Activity: The word "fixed" marks the lines you need; copy each of them from the data.

§ §

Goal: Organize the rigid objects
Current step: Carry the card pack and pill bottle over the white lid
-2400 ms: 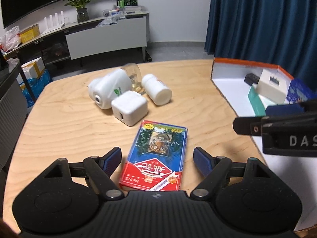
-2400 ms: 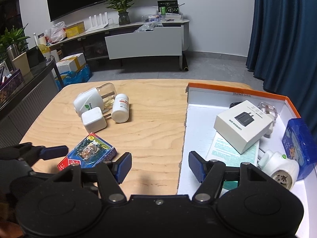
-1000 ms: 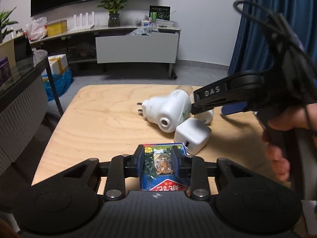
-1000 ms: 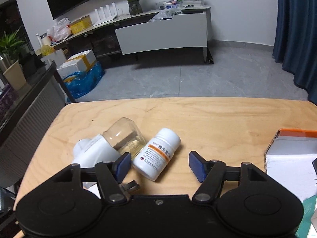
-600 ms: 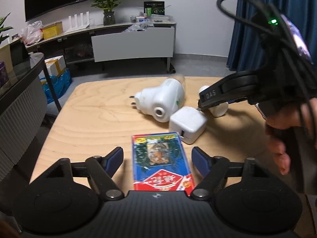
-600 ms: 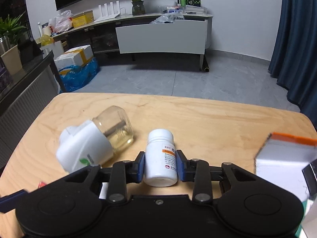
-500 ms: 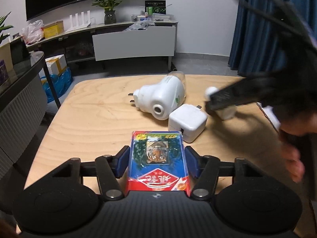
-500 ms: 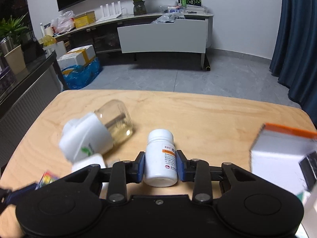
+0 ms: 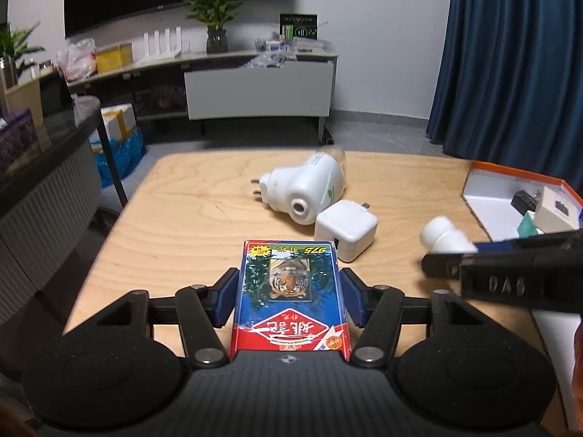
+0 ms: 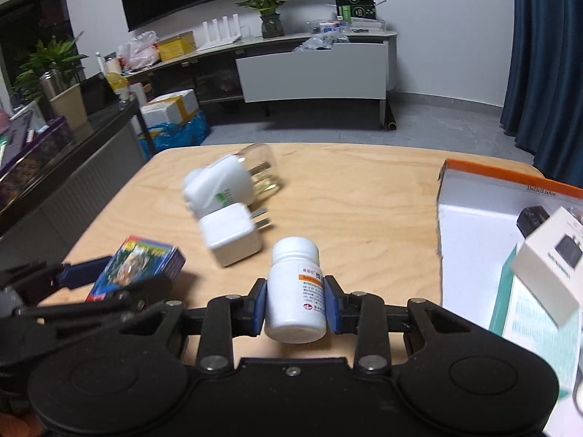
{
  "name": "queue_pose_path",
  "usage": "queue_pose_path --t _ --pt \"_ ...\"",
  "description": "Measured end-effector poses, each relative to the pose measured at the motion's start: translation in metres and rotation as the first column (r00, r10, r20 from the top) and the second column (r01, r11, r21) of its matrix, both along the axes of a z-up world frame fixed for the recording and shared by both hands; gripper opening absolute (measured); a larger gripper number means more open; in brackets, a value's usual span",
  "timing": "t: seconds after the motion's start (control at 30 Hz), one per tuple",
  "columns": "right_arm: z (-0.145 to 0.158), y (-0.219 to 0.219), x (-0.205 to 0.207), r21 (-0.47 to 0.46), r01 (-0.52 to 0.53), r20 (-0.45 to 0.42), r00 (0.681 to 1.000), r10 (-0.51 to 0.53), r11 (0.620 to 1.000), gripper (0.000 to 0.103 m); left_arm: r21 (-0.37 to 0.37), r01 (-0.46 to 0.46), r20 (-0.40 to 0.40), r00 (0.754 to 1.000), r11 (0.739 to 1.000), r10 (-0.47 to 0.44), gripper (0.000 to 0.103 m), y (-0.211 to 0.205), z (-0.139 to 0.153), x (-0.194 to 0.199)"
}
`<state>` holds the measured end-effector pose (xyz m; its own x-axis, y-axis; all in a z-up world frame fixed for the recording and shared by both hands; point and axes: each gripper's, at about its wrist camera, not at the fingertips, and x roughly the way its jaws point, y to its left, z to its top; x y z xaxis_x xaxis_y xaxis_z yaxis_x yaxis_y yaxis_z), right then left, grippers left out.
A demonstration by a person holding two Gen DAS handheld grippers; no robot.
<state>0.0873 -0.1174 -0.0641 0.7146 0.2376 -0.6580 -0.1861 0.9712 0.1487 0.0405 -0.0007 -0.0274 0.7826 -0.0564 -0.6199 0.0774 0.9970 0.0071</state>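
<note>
My left gripper is shut on a blue and red playing-card box with a tiger picture, held just above the wooden table. My right gripper is shut on a white pill bottle with an orange label, lifted off the table; the bottle also shows in the left wrist view. A white plug-in vaporizer with a clear bottle and a white square charger lie on the table beyond. The card box also shows at the left of the right wrist view.
An open white box with an orange rim stands at the table's right, holding a white carton, a black item and a teal leaflet. A dark side table stands left of the table. A cabinet and curtain are behind.
My left gripper closed on the card box and raised it. My right gripper closed on the pill bottle and carried it right, toward the box.
</note>
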Motion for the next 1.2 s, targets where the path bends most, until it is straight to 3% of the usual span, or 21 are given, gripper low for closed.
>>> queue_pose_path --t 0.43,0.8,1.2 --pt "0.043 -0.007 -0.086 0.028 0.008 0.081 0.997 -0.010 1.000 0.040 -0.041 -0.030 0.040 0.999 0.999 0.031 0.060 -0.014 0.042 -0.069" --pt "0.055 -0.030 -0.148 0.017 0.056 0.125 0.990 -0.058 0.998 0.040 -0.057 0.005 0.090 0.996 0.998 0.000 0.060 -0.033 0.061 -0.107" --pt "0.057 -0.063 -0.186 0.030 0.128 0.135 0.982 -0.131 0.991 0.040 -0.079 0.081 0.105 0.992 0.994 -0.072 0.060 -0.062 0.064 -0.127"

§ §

Solution:
  "description": "Measured end-effector poses, each relative to the pose measured at the motion's start: translation in metres and rotation as the first column (r00, r10, r20 from the top) and the second column (r01, r11, r21) of its matrix, both along the axes of a z-up world frame fixed for the recording and shared by both hands; gripper opening absolute (measured); a larger gripper number means more open; in brackets, a value's usual span",
`<state>` holds the measured end-effector pose (xyz m; its own x-axis, y-axis; all in a z-up world frame fixed for the recording and shared by both hands; point and axes: each gripper's, at about its wrist camera, not at the fingertips, and x roughly the way its jaws point, y to its left, z to its top; x y z xaxis_x xaxis_y xaxis_z yaxis_x yaxis_y yaxis_z), right then left, grippers left out.

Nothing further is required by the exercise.